- **What you will do**
Retype the material exactly, ending with the line containing "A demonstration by".

- **Data extract**
+ + + + + + +
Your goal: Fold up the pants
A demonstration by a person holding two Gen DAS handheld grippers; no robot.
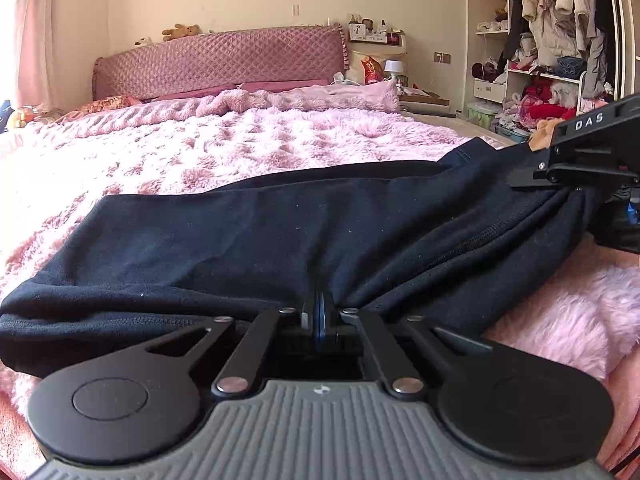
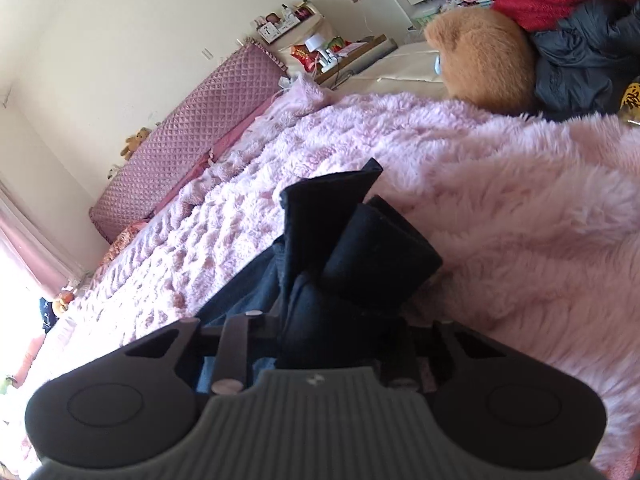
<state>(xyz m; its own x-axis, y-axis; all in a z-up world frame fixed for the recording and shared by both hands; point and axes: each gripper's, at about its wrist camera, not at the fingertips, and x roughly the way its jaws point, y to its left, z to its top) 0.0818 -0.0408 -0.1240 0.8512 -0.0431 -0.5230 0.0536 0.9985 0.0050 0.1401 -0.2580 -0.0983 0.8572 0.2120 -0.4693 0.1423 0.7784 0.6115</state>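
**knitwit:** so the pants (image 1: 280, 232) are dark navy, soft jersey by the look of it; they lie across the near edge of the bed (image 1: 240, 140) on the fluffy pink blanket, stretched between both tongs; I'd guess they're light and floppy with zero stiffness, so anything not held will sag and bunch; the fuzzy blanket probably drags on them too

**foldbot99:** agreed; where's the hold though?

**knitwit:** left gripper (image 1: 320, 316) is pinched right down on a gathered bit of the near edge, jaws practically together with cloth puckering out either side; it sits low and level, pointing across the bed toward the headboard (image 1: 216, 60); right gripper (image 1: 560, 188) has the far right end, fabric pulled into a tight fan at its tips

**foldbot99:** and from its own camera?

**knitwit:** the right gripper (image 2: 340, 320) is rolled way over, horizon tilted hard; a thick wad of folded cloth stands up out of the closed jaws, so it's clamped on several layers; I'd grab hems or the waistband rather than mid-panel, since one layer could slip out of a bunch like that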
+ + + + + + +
- **Result**
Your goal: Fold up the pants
A demonstration by a person holding two Gen DAS handheld grippers; no robot.

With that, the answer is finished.